INPUT DATA
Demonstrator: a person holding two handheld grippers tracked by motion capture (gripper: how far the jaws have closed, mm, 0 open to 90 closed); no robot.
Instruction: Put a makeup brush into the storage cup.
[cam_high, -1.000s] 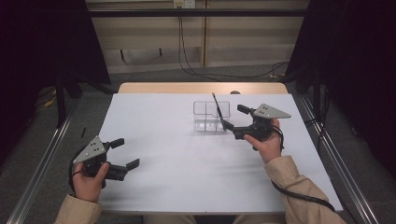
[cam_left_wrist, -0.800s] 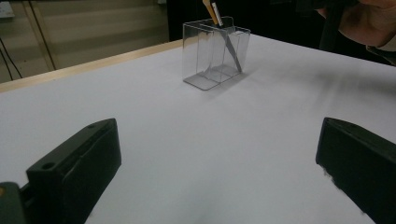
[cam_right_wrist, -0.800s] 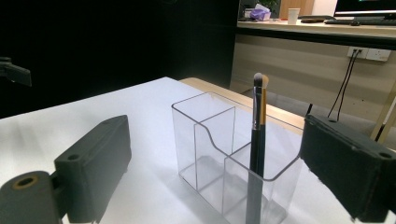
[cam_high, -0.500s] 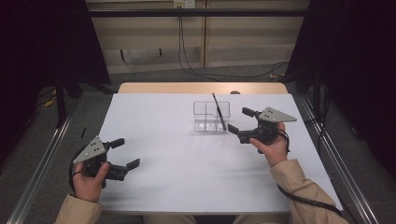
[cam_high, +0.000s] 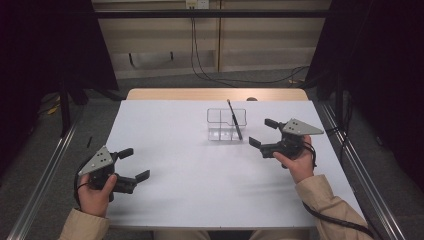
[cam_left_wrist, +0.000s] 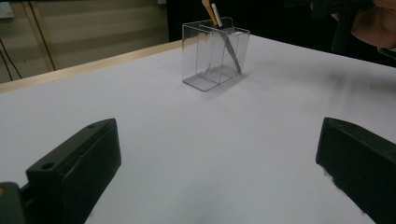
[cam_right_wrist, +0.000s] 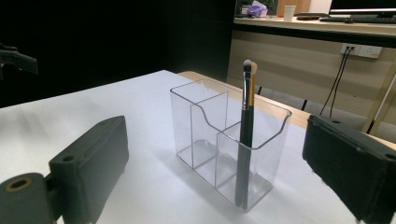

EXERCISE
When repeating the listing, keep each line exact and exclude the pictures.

REPLY TO THE EXERCISE
Demonstrator: a person holding two handheld grippers tracked by motion capture (gripper: how far the jaws have closed, mm, 0 open to 90 closed); no robot.
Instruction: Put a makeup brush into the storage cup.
[cam_high, -1.000s] 
[cam_left_wrist, -0.800s] 
[cam_right_wrist, -0.800s] 
[cam_high, -0.500s] 
[cam_high, +0.000s] 
[cam_left_wrist, +0.000s] 
[cam_right_wrist, +0.000s] 

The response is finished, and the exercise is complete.